3. Adrian Helfert, chief investment officer at Westwood:
Helfert suggested that those looking to invest now could turn to energy. “I find that many investors are still under-exposed to the energy sector, and not just oil and gas, but green energy as well.” He explained that, especially as more companies turn to sustainable energy production, increased government and consumer investment in these areas will lead industry growth in both renewable energy and traditional fossil fuels energy sources. “I would say finding a good fund that has strong exposure and ideas around investment in the energy thematic,” he said.
4. Tori Dunlap, personal finance educator:
Dunlap focuses on personal finance education aimed towards women and has 2.2 million followers on TikTok. Sometimes the simplest solution is the most effective: “If I personally was given $10K to put in the market, I’m putting it in a low-cost index fund like Vanguard Total stock Index Fund,” she explained.
“[I]nvesting is a long game — years if not decades — and you haven’t actually “lost money” unless you sell,” she emphasized.
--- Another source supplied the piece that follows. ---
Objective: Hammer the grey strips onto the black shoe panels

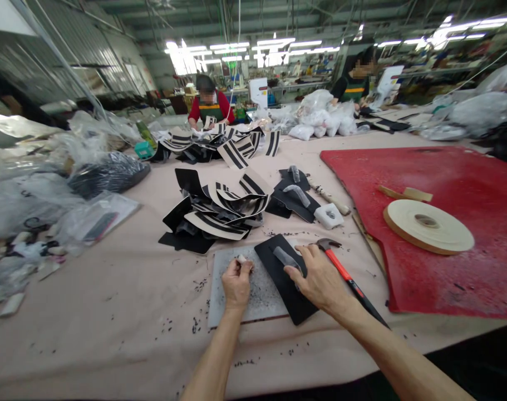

5. Milan Singh, personal finance educator:
Singh, whose financial advice is popular on TikTok where he has 2.4 million followers, said that he tells investors to go with blue-chip stocks that bring consistently strong returns. But he thinks how you invest is just as important as what you invest in. He suggested putting money into a Roth IRA retirement account invested in the S&P 500 index. The benefit of a Roth IRA is that the contributions are only taxed when they’re put into the account, so the money then grows tax free. A fund that invests in the S&P 500 is the safest bet for the average investor looking for stable returns. “For most people, for the average person, the S&P 500 is going to be the best bet,” he said.
He added that investors looking to invest in any one company should know the industry well so investors can understand the business model. “If you want to do some research, individual companies potentially get a higher return. Look into the companies that you’re already using the products of,” he suggested.